For the data below, report how many lines contain the string "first" and write nothing more.

Data excerpt:
************

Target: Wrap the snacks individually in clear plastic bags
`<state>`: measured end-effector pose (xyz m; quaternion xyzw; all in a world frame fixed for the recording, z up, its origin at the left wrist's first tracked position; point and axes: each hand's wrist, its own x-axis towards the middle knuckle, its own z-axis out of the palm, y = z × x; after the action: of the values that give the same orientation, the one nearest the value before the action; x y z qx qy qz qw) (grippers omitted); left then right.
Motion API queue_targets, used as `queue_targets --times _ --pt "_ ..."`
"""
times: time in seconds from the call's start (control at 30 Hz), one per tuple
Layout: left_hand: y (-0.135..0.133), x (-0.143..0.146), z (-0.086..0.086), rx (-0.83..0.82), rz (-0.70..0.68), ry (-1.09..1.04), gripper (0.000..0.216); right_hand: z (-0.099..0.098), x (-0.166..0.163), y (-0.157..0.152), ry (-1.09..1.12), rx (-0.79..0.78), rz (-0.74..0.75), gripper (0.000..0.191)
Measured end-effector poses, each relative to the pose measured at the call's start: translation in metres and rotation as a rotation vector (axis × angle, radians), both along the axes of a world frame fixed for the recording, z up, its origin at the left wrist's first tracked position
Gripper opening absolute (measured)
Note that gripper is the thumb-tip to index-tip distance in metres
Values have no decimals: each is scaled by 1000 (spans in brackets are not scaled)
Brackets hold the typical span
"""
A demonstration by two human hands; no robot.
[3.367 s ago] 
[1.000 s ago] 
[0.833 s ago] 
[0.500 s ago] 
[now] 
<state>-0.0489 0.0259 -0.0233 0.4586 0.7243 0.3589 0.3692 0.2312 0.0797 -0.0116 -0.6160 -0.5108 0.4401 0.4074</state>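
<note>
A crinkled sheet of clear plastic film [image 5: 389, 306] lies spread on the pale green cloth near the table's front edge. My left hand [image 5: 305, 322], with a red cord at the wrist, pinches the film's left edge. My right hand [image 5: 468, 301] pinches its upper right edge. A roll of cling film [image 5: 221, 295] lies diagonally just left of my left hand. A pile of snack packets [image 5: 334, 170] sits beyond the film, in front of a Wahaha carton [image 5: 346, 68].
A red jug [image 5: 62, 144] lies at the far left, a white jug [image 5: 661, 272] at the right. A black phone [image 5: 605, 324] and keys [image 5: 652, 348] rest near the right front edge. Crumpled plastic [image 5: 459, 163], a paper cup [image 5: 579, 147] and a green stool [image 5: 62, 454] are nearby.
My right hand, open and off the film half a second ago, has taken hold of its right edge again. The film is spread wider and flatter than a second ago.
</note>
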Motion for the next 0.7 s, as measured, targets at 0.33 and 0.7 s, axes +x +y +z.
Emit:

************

Problem solution:
2